Some of the issues he addresses seem ridiculous at first glance, such as "Can a pill make racists less racist?" Actress Roseanne Barr claimed that the drug Ambien made her post a racist tweet in 2018. Yasmin analyzes the opposite notion, sparked by a 2012 study that linked heart disease medications to a reduction in racial bias. She explains how drugs affect the body and how researchers have tested racial bias. So it shifts to the dangers of trying to medicalize racism, which is not a medical phenomenon.
The book ends with a “shit detection kit,” a list of 12 helpful tips to keep in mind when weighing the credibility of a title, research study, or tweet. Some of the questions to consider are: Who is funding the person or organization making the claim? Have non-source affiliates verified a claim? She explains how to perform a reverse online search on an image to determine if it has been examined and know its original source. This list will be especially relevant for those who browse all the misinformation that revolves around COVID-19.

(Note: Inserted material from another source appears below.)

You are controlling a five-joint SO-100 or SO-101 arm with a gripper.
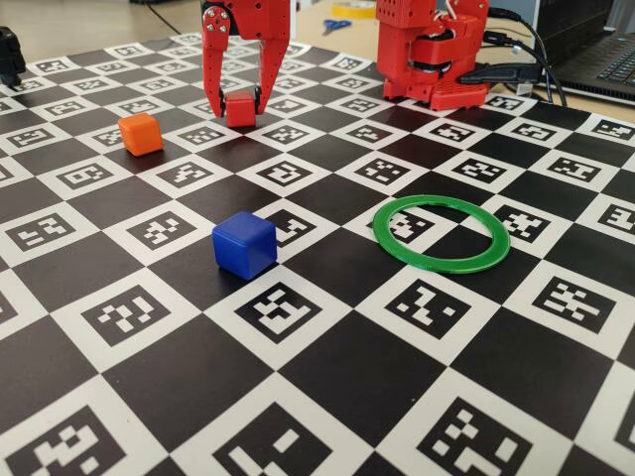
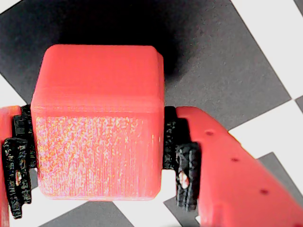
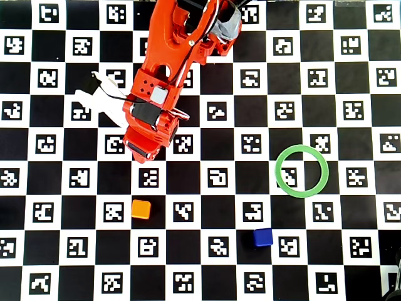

Readers will come out of this book with a deeper understanding of what research studies can and cannot say, and the effects that stories and celebrities have on whether someone internalizes a health claim. Some readers may prefer more background science to each question: for a book that seeks to crush the pseudosciences, a bibliography or at least footnotes would have been helpful. But perhaps this omission is part of Yasmin’s broadest point. For informal readers, references and statistics lose their mark. Instead, anecdotes in easy-to-swallow doses may be just the right amount of information and stories needed to stop the spread of viral BS.